Melalui pembangunan storage hub ini, Bahlil berharap ASEAN akan memiliki cadangan energi yang memadai untuk memenuhi kebutuhan negara-negara di kawasan Asia Tenggara.

“Di Asia Tenggara, kami kemarin merumuskan akan bikin hub untuk storage cadangan minyak untuk ASEAN. Ini adalah ide yang bagus,” ujar Bahlil.

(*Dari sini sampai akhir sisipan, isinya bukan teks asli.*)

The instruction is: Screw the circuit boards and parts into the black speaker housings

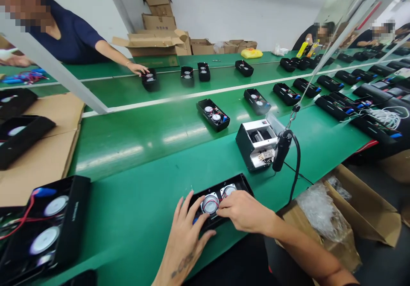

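Note:
A black speaker housing (238, 183) with two round speaker drivers (210, 204) lies on the green bench right in front of me. My left hand (186, 230) rests at its near left end, fingers spread and lying on the case. My right hand (245, 211) lies over its middle, fingers curled and pressed at the drivers and their red wires; what they pinch is hidden.
A hanging electric screwdriver (282, 150) dangles beside a black-and-white screw feeder (256, 143). Several more speaker housings (213, 114) ride the green conveyor (134, 128). A person's hand (138, 68) touches one at the far side. Open cartons (361, 209) stand at my right; another housing (45, 226) at left.

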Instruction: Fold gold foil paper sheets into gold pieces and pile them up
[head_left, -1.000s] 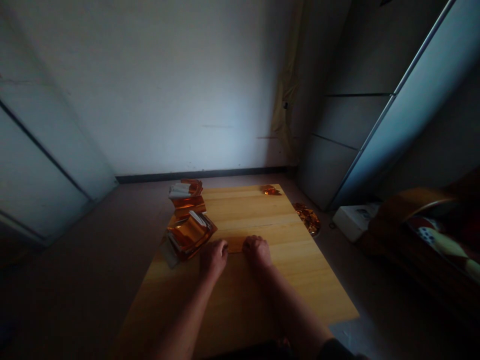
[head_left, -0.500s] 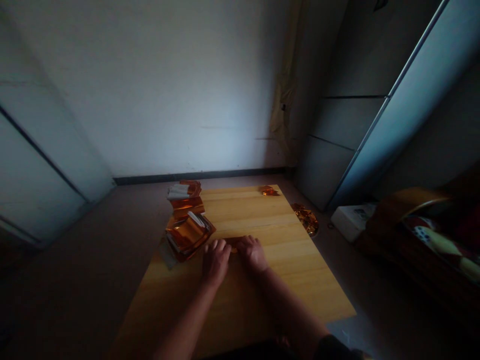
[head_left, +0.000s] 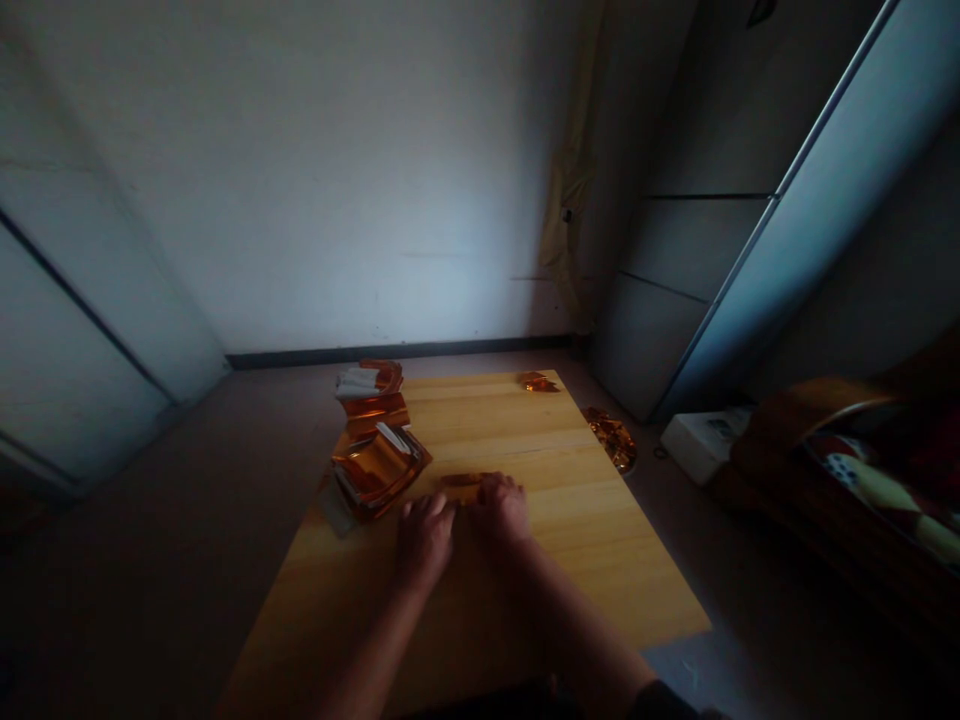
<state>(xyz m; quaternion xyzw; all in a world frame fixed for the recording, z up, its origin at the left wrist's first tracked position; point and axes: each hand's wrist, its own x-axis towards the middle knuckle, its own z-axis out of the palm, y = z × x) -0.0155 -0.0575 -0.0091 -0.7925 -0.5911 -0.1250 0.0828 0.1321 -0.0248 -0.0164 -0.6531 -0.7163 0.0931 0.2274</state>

Para menteri ekonomi ASEAN juga dilaporkan menyetujui percepatan penyelesaian Kesepakatan Kerangka ASEAN tentang Keamanan Minyak Bumi (APSA). Hal ini dilakukan di tengah meningkatnya gangguan pada jalur pasokan minyak global.

Sekretaris Jenderal ASEAN, Kao Kim Hourn, memastikan bahwa proses ratifikasi APSA akan rampung sebelum Konferensi Tingkat Tinggi (KTT) ke-49 ASEAN yang dijadwalkan berlangsung pada akhir tahun ini.

Kesepakatan APSA ini tidak hanya bertujuan untuk meningkatkan kerja sama dan integrasi di sektor energi kawasan, tetapi juga memungkinkan negara-negara anggota ASEAN untuk saling membantu ketika terjadi kelangkaan bahan bakar.

Mekanisme APSA memungkinkan anggota ASEAN untuk memasok bahan bakar kepada anggota lain yang mengalami kekurangan stok, dengan jumlah minimal setara 10 persen dari kebutuhan domestik mereka. KTT ke-49 ASEAN sendiri direncanakan akan diselenggarakan pada tanggal 10 hingga 12 November 2026 di Manila, Filipina.